Tribe 1990 Population % increase, 1998 to 1990
Cherokee 369,035 59.0
Navajo 225,298 42.0
Sioux 107,321 36.5
Chippewa 105,988 44.0
Choctaw 86,231 71.7
Pueblo 55,330 30.0
Apache 53,330 48.7
Iroquois 52,557 37.5
Lumbee 50,888 77.7
Creek 45,872 62.2

All of the tribes shown here had higher rates of increase, suggesting that the big get bigger, the small perhaps shrink. In the 1990 to 2000 period, the Indian population increased by 27.8%, growing at a lower rate in this last period, to 2.48 million. Details about tribal groups and their increases or declines are not yet available.

Census data on the Indian population before 1980 were summed under the category "Other Races." This makes it difficult to establish a trend in the population, but it is clearly up from 1930, when details were published by the Census Bureau and the total population reported, in that year, was 332,397.

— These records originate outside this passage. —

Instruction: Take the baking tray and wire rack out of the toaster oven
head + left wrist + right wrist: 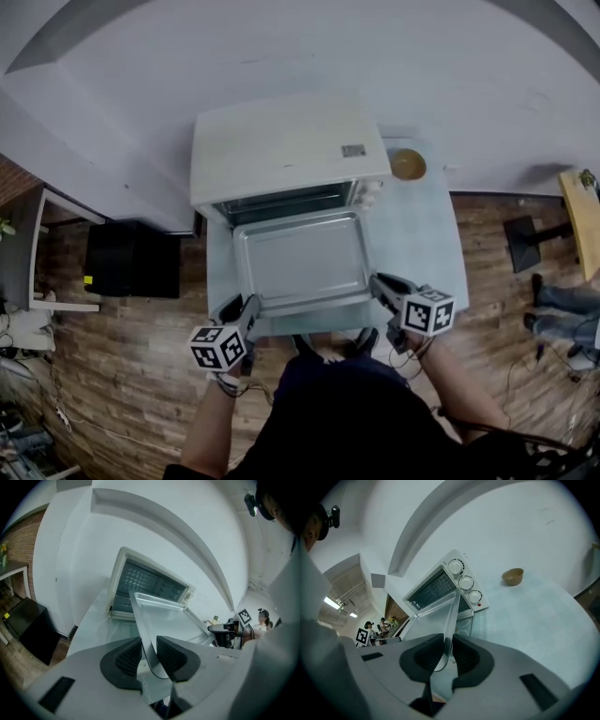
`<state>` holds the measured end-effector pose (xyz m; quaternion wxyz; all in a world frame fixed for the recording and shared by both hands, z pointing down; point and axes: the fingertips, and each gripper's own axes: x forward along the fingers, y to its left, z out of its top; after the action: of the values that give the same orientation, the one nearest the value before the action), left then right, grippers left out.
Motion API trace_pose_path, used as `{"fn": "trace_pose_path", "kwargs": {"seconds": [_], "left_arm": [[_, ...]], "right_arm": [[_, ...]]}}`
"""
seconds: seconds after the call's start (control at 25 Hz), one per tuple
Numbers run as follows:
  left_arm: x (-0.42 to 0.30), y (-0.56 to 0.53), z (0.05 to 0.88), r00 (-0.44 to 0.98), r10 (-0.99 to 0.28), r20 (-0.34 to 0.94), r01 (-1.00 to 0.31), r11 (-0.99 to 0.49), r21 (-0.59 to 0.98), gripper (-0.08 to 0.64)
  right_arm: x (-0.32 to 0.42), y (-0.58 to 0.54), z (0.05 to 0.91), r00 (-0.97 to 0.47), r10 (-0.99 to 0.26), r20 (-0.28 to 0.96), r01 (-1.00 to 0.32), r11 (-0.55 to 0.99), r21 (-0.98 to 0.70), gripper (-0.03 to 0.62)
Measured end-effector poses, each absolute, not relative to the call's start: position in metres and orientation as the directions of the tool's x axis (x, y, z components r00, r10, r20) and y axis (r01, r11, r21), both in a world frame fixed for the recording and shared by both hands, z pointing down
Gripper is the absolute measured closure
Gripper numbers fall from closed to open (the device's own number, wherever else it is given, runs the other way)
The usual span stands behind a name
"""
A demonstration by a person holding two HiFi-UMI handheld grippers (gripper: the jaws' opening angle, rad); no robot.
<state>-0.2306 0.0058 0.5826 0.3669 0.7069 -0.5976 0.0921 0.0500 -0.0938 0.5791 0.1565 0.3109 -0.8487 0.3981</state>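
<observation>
The baking tray (300, 264) sits level just in front of the open toaster oven (281, 150), over the counter (427, 234). The left tool (249, 307) is clenched on its left rim and the right tool (380, 286) on its right rim. A bowl (408, 164) stands beside the oven.

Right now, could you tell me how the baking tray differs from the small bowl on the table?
The baking tray is large, rectangular and silvery; the bowl is small, round and tan. The tray is gripped by its side rims in the jaws of the left gripper and right gripper, in front of the toaster oven; the bowl stands untouched on the table, right of the oven. Both sit open side up.
</observation>
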Motion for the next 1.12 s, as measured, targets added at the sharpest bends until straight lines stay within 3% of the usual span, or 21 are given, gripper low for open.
{"fn": "trace_pose_path", "kwargs": {"seconds": [0.64,1.12], "left_arm": [[-0.088,-0.024,0.602,0.365,-0.714,0.597,-0.91,-0.137,0.391,0.457],[0.015,-0.038,0.627,0.357,-0.697,0.622,-0.914,-0.123,0.386,0.454]], "right_arm": [[0.207,-0.088,0.605,-0.644,-0.517,0.564,-0.76,0.342,-0.553,0.529],[0.305,-0.106,0.631,-0.621,-0.505,0.599,-0.779,0.313,-0.544,0.529]]}}
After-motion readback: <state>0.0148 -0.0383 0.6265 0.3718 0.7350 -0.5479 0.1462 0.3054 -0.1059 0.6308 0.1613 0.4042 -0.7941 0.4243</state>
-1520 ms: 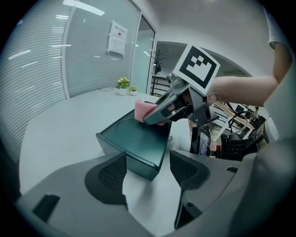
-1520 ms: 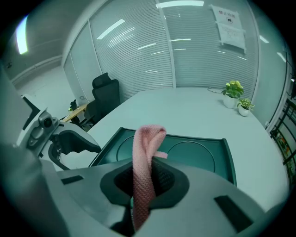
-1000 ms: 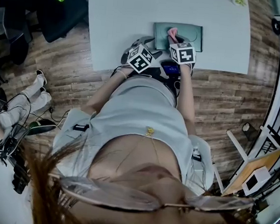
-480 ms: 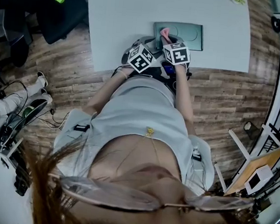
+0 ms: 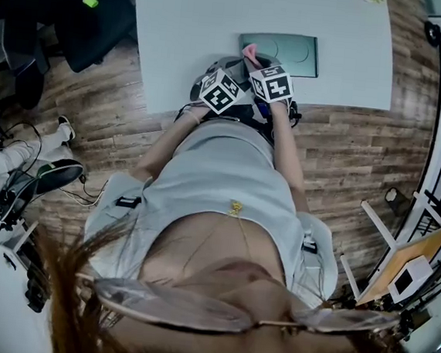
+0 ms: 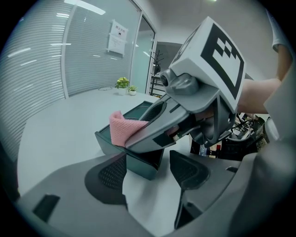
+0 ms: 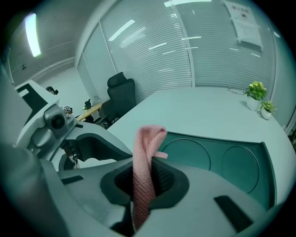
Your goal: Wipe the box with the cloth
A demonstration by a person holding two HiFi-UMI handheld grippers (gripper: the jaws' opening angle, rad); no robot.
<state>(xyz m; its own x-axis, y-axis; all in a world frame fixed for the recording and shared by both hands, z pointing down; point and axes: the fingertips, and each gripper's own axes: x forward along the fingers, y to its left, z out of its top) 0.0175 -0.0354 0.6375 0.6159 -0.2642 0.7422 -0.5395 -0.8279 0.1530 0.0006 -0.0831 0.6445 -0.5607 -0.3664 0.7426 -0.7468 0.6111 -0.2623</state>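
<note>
Right gripper view: right gripper (image 7: 144,186) pinches the cloth (image 7: 147,139) by the box (image 7: 240,162) — wiping step, I think, so rub across next — left gripper (image 6: 150,172) gapes wide.

Head view looks steeply down; both close gripper views share the box (image 5: 290,54).
</note>
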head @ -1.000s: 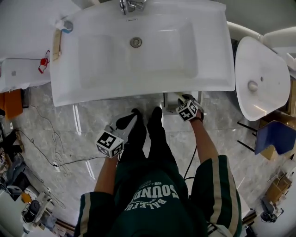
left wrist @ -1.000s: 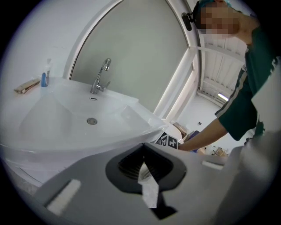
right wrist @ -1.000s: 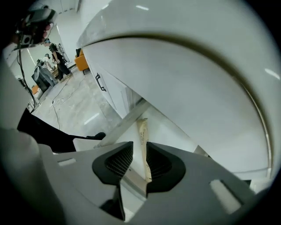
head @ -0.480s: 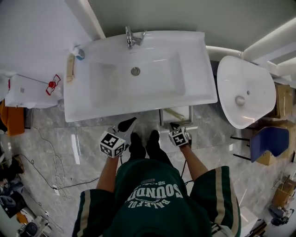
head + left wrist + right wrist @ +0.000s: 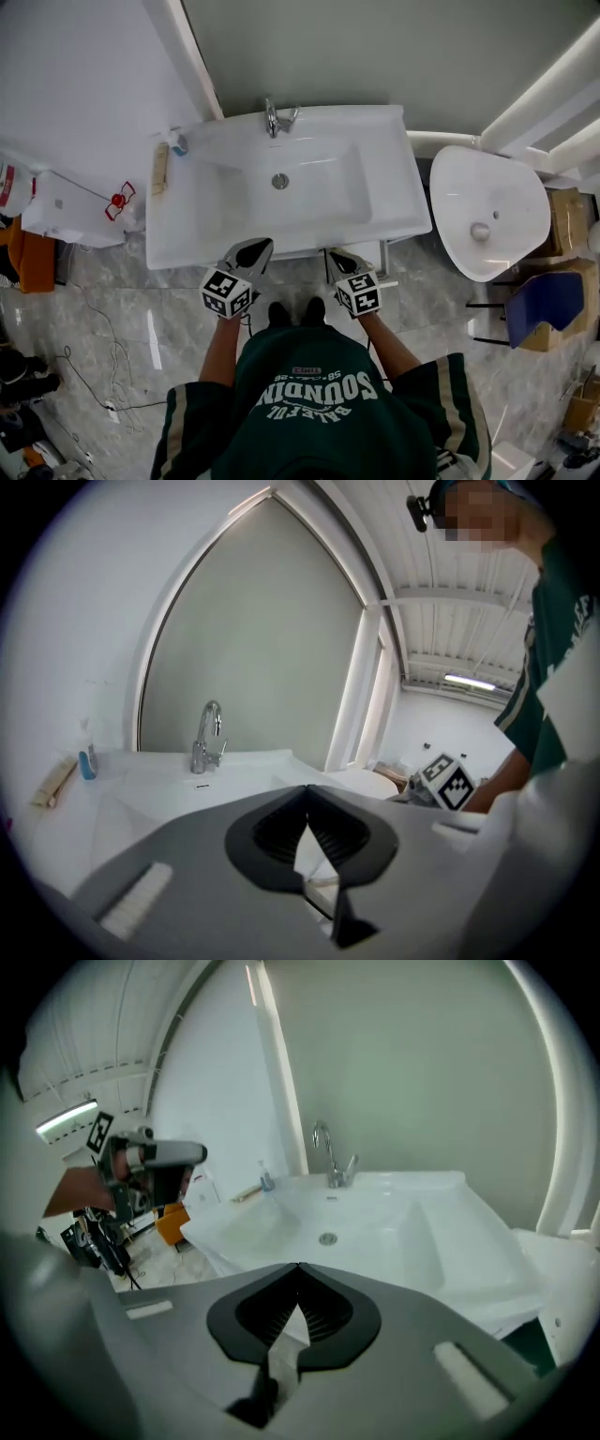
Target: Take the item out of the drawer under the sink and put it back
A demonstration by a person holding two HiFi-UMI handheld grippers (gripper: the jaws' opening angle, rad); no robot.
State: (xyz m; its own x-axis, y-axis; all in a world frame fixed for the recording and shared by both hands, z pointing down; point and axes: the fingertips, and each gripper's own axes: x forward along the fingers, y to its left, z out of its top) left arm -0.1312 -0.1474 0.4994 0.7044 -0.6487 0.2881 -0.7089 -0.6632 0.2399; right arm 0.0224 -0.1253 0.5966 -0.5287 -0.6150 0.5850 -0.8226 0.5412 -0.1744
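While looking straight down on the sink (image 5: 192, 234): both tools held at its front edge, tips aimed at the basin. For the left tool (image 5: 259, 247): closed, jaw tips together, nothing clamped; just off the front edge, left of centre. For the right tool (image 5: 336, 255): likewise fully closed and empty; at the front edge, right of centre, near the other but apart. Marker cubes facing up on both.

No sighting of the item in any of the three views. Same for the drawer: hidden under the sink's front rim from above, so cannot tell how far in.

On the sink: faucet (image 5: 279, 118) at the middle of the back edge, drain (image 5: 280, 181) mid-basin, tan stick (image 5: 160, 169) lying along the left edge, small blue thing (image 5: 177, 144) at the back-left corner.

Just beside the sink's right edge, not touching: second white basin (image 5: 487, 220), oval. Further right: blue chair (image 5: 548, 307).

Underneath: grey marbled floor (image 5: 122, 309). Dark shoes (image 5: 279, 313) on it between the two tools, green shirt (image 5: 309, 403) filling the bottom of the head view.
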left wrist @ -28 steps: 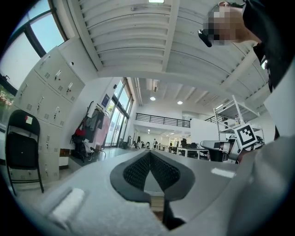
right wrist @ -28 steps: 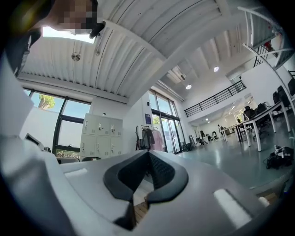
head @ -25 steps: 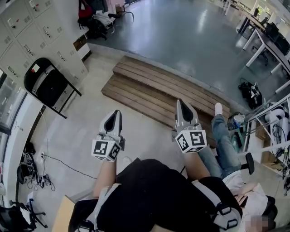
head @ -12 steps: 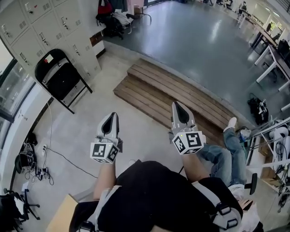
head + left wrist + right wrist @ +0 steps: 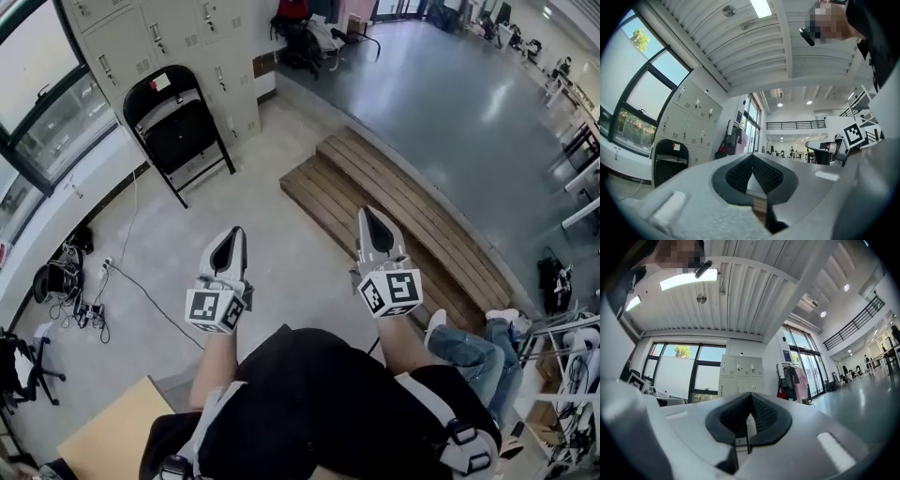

Source: U.S. Bureau of the Census. 1990 and 2000 Census of the Population, and "Top 25 American Indian Tribes for the United States, 1990 and 1980." Online. Available: http://www.census.gov/population/www/socdemo/race/indian.html. Data on 1930 population are from Dr. Leon E. Truesdell , The Indian Population of the United States and Alaska, Fifteenth Census of the United States: 1930. U.S. Bureau of the Census.